— What is required —
Check every line of the entries below for "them", and copy the lines that have it.

(Dataset entries)
# # # # # # #

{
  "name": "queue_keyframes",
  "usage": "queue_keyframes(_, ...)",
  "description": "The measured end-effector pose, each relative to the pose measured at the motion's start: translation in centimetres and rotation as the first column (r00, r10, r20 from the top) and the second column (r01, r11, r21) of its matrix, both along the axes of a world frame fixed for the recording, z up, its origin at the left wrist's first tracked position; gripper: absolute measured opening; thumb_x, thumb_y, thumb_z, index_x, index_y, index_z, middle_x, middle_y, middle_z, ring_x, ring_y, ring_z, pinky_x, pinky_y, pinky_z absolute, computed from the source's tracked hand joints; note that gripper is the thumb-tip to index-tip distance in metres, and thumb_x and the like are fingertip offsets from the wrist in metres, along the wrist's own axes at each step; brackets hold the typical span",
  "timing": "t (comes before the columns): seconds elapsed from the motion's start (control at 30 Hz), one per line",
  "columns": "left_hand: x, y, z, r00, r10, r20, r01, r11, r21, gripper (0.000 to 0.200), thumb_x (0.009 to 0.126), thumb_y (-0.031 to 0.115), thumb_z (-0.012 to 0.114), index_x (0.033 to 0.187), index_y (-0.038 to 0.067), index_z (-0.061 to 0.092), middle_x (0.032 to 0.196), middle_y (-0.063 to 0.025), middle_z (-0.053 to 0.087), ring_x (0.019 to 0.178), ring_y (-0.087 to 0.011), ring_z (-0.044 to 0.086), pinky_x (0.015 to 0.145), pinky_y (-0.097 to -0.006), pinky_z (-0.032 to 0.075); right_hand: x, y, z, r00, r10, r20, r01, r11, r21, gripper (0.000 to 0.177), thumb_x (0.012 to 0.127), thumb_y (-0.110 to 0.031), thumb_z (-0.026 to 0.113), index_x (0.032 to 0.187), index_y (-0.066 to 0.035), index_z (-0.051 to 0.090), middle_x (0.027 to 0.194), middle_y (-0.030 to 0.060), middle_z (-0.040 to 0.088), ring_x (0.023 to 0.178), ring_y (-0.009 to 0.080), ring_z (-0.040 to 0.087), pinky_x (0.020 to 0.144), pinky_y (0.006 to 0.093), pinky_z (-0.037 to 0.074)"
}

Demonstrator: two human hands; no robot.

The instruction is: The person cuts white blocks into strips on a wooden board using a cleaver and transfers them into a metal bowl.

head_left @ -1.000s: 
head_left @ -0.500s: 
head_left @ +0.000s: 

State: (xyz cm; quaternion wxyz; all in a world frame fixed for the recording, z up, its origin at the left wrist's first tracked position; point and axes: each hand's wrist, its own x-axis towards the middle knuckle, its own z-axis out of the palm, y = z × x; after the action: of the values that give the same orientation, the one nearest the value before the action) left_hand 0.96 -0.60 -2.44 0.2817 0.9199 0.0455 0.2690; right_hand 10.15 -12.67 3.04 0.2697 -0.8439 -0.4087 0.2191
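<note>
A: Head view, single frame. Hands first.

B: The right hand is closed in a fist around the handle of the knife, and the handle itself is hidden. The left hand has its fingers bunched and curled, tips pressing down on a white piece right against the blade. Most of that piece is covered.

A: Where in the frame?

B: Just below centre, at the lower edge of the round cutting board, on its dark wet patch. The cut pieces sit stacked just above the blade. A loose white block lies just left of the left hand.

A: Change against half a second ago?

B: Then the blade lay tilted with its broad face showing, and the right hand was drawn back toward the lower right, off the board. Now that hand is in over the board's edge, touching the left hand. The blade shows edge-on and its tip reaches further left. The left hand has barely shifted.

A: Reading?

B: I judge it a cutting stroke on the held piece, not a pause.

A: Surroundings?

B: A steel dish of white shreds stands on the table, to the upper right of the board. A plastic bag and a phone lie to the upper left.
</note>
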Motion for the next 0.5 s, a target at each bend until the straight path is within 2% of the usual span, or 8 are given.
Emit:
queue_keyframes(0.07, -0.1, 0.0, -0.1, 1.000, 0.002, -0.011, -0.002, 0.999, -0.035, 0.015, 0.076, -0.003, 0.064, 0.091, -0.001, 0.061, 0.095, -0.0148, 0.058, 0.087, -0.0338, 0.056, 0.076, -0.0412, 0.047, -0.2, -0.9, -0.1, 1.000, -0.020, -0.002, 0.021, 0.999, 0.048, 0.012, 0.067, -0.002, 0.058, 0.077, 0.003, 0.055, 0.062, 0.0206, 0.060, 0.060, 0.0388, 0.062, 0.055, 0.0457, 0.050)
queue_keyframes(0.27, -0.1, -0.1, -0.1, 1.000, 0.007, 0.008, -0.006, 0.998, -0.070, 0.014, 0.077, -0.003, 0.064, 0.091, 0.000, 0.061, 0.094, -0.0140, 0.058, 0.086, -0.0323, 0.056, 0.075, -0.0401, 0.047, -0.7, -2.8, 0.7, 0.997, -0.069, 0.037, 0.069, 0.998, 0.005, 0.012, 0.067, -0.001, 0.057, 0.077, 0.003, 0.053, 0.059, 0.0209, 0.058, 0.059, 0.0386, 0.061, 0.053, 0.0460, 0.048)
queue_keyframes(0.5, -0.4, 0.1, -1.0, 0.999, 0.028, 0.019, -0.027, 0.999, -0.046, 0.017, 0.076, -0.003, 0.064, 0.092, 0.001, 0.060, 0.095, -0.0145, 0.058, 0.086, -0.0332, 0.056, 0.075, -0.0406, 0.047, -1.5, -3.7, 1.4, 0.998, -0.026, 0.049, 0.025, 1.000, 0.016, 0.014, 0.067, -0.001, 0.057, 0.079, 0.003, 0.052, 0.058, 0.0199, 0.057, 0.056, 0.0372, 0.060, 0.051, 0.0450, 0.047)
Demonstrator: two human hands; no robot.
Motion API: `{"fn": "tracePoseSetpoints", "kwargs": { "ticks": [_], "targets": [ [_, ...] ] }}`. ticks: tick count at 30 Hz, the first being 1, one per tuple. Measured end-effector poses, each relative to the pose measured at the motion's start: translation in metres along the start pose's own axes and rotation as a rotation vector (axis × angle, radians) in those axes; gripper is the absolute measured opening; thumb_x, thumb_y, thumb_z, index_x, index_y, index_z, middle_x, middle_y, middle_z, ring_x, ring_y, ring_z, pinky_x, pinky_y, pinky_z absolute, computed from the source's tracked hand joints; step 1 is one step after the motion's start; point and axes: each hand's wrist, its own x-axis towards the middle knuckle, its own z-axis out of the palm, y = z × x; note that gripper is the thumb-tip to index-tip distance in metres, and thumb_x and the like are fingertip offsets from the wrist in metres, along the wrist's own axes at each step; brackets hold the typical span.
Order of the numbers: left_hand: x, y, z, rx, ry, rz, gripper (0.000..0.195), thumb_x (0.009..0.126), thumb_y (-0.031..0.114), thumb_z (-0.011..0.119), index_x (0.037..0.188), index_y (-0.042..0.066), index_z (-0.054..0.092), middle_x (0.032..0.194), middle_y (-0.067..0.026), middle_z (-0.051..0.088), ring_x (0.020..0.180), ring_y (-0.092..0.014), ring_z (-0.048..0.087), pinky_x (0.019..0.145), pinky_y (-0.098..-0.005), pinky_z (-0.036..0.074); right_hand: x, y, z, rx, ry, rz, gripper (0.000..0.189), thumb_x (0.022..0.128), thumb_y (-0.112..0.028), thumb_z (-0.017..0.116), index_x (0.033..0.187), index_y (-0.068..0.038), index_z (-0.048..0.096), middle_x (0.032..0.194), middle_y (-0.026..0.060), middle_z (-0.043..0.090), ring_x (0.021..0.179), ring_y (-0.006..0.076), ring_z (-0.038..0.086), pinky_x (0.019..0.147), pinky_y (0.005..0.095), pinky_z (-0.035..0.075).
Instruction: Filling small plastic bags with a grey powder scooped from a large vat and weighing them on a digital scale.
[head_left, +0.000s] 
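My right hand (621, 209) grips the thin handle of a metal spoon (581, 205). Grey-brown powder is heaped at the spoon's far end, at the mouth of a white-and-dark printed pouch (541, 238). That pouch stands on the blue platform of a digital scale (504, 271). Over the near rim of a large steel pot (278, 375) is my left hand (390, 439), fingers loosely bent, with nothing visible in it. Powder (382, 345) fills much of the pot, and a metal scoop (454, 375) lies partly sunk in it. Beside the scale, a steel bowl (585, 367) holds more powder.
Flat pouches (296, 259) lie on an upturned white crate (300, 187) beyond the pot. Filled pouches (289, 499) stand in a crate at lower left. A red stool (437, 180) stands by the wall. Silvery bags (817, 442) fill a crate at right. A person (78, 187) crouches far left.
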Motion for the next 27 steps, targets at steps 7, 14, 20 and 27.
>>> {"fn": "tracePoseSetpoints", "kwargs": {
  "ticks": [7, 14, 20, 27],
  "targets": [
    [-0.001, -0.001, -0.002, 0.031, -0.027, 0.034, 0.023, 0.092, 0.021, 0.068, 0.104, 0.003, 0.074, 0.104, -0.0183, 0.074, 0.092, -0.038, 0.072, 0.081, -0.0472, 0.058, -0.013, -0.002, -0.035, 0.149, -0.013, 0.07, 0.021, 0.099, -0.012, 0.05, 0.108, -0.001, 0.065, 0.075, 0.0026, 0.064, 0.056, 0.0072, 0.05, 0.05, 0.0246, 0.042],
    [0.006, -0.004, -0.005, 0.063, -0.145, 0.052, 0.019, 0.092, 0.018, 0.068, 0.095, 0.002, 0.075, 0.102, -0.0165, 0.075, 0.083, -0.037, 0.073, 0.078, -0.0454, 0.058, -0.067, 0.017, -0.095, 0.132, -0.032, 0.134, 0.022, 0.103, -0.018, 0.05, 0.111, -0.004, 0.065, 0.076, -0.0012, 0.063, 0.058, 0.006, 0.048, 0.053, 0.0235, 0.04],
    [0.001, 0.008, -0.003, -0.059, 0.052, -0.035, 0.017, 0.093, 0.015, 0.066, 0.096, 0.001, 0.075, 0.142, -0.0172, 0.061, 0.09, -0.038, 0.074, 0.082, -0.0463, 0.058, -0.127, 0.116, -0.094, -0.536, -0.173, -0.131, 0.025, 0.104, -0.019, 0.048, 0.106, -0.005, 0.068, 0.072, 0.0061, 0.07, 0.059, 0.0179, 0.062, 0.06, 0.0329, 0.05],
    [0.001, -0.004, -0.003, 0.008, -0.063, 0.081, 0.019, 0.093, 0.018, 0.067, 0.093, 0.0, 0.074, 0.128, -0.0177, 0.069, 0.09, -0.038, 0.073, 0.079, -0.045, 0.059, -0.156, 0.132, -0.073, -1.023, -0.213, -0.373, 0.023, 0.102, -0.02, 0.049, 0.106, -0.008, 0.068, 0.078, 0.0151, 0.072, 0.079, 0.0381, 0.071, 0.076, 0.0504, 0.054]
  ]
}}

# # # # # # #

— Solution for this exercise —
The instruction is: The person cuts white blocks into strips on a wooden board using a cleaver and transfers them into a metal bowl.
Instruction: Filling small plastic bags with a grey powder scooped from a large vat and weighing them on a digital scale.

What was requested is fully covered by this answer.